The ITU includes in its price basket for information and communications technology (ICT) services prices for mobile telephone, broadband, and landline services, all of which have declined on a worldwide scale in recent years.
      “Fixed broadband services showed the largest price fall, an average 42 per cent, compared to 25 and 20 per cent in mobile cellular and fixed telephone services respectively”, says Sami Al Basheer Al Morshid, director of ITU's Telecommunication Development Bureau in Geneva.
     
The cheapest telecommunications services are in China and Singapore. Inexpensive countries also include the Untied States, Denmark, Norway, Britain and Iceland. Finland is 12th out of 160.
      Mobile telephone calls are cheapest in Hong Kong, Norway, and Denmark. The lowest prices for fixed broadband services are in China, Singapore, Denmark, the USA, Britain Switzerland and Sweden. Stockholm and Oslo have taken the new TeliaSonera 4G mobile phone services into use.

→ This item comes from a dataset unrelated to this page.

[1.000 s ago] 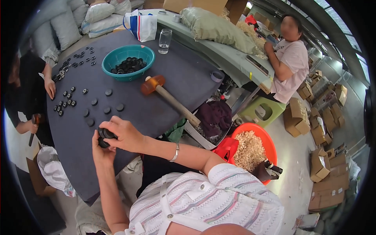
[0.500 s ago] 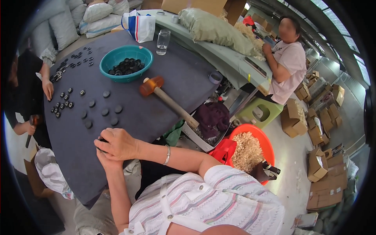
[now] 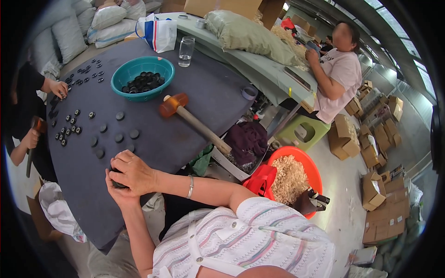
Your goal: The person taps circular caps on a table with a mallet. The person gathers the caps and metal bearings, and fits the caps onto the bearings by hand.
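Observation:
At the near edge of the dark-covered table (image 3: 185,81), my two hands are together around a dark round disc (image 3: 119,185). My right hand (image 3: 135,170) curls over it from above, wearing a bracelet at the wrist. From below and the left, my left hand (image 3: 121,198) cups it. Most of the disc is hidden by my fingers. Just beyond lie several plain black discs (image 3: 119,138), spread apart. Farther left sit black discs with pale centres (image 3: 73,121). A mallet (image 3: 199,126) with an amber head rests on the table to the right of the discs.
A teal bowl (image 3: 143,95) of black discs stands mid-table, near a glass jar (image 3: 185,52). At the left a co-worker's hand (image 3: 59,88) touches discs; the other holds a mallet (image 3: 37,125). An orange tub (image 3: 316,169) is at my right. Another person (image 3: 340,74) sits beyond.
My hands stay together but have turned a little, so more of the disc shows. The co-worker's hand at the left has moved farther up the table. The whole view has shifted slightly.

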Demonstrator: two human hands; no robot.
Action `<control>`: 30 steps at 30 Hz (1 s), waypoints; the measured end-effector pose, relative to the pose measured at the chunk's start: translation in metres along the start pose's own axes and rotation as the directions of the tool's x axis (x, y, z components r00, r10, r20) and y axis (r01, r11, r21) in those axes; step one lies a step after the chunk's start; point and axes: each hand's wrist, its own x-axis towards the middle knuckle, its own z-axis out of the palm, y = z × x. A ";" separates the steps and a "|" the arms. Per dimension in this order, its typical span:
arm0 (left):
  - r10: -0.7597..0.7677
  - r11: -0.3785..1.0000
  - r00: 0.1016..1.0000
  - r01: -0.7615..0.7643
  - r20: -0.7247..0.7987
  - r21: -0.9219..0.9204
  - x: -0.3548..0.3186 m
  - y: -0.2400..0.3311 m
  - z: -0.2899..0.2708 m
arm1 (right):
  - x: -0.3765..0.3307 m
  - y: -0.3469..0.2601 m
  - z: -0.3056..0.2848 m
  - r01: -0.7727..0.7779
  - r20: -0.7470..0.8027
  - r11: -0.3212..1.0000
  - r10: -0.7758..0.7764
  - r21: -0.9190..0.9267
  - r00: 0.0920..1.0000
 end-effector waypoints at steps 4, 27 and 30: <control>0.033 0.999 0.989 -0.028 -0.143 0.033 -0.003 0.003 0.005 | 0.000 0.000 0.004 0.004 0.067 1.000 -0.003 -0.006 0.998; 0.105 0.994 0.986 -0.107 0.130 0.008 0.006 0.009 -0.007 | -0.006 0.000 0.013 -0.033 0.293 0.987 0.079 -0.159 0.953; 0.111 0.992 0.985 -0.118 -0.128 -0.046 0.001 0.010 0.001 | -0.007 0.000 0.013 -0.034 0.264 0.985 0.079 -0.171 0.961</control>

     In the view of the ITU, the spread of the new mobile standard depends on how services develop in Sweden and Norway.
     
Al Basheer noted that the 3G mobile phone standard took much longer to become widespread than had been expected. He added that the expansion of the new system depends on the new services and the prices.
      He expects operators to increase their investments especially in wireless broadband, in spite of present economic problems. Income of operators will increasingly come from the transfer of data and not voice.
      Prices of mobile telephone calls in Finland have come down by 10 per cent, and those in Sweden by as much as 20 per cent, but in Sweden the starting prices have been higher. In the report, a comparison is made for the price of 25 telephone calls and 30 text messages. Prices for landline calls in Finland have also gone down by nearly 10 per cent.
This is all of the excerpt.